El precio de la fragmentación
Lo que sí está documentado, y que cualquiera que lo haya vivido reconocerá, es que mantener múltiples versiones de uno mismo tiene un coste real. No es solo cansancio social, ese agotamiento que sientes después de una reunión larga o una comida familiar complicada. Es algo más profundo: una especie de desconexión progresiva de tus propias reacciones, de lo que te gusta y lo que no, de lo que quieres decir antes de filtrar lo que conviene decir.
Algunos lo llaman alienación. Otros, simplemente, madurez. La capacidad de adaptarse al contexto es, en cierta medida, una habilidad necesaria para vivir en sociedad. El problema empieza cuando la adaptación se convierte en la norma y el acceso a uno mismo se vuelve la excepción.
Volver al rastro
No propongo aquí ninguna solución mágica ni ningún método de cinco pasos para encontrarte a ti mismo, porque eso sería exactamente el tipo de contenido que este diario intenta evitar. Pero sí creo que vale la pena hacerse la pregunta de vez en cuando: ¿cuándo fue la última vez que fui yo sin más?
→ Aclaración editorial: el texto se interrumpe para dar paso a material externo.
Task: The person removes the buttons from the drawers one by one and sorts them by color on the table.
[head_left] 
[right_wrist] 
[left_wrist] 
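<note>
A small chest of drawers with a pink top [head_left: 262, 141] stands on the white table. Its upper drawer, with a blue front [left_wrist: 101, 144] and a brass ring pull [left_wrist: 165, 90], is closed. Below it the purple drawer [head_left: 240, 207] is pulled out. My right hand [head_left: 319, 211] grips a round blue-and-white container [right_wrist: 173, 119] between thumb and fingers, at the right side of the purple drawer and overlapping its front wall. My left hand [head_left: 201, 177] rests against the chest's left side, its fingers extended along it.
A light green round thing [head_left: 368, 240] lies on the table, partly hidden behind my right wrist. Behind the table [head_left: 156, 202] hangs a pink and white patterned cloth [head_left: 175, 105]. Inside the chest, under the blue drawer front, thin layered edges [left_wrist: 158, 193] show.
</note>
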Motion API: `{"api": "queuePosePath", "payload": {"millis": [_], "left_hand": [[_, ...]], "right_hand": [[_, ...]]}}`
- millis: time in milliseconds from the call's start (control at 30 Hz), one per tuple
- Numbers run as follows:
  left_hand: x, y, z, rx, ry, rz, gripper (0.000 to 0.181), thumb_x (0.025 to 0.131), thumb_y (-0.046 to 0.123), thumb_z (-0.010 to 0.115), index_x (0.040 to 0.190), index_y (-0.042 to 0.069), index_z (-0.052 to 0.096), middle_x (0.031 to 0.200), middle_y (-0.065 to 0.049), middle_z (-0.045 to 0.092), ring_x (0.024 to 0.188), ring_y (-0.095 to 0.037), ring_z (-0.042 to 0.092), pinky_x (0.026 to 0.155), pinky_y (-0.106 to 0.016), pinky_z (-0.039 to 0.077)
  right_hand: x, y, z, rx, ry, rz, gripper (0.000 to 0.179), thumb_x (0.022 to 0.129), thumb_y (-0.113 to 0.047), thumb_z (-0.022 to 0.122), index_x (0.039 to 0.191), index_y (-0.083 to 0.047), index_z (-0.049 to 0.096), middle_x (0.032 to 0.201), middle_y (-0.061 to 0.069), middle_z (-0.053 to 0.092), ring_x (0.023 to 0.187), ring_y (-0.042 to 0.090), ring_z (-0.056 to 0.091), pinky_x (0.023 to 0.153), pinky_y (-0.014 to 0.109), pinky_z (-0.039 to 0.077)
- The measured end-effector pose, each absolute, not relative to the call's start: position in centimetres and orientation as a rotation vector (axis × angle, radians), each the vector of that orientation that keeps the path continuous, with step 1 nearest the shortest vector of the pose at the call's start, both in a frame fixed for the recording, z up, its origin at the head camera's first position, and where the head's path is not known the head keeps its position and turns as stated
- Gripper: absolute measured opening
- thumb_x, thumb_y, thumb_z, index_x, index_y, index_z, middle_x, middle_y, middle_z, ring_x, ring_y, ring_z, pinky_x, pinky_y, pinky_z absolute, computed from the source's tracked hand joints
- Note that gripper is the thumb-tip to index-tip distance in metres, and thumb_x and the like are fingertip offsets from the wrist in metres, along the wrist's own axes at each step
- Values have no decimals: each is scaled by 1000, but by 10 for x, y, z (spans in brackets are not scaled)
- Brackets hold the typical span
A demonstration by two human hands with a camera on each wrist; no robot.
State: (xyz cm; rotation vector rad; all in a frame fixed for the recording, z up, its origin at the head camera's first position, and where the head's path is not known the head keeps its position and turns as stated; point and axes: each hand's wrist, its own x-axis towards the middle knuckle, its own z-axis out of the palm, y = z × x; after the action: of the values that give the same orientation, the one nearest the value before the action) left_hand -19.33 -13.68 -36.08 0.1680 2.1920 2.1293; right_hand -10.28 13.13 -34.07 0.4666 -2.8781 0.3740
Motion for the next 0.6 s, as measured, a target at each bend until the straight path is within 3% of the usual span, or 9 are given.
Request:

Sin audiencia, sin rol asignado, sin expectativas que gestionar.
Para mí, esos momentos suelen ocurrir muy temprano por la mañana, antes de que empiece la función. O caminando solo por un sitio donde nadie me conoce. O escribiendo esto, que es también una forma de actuación, claro, pero al menos es la que más se parece a lo que pienso de verdad.
El jabalí del nombre no lleva máscara. Corre, gruñe, husmea y duerme siendo siempre el mismo animal. Quizás esa sea la aspiración más honesta que podemos tener: no dejar de adaptarnos, porque eso sería imposible, pero recordar de vez en cuando cuál es el animal que hay debajo de todo lo demás.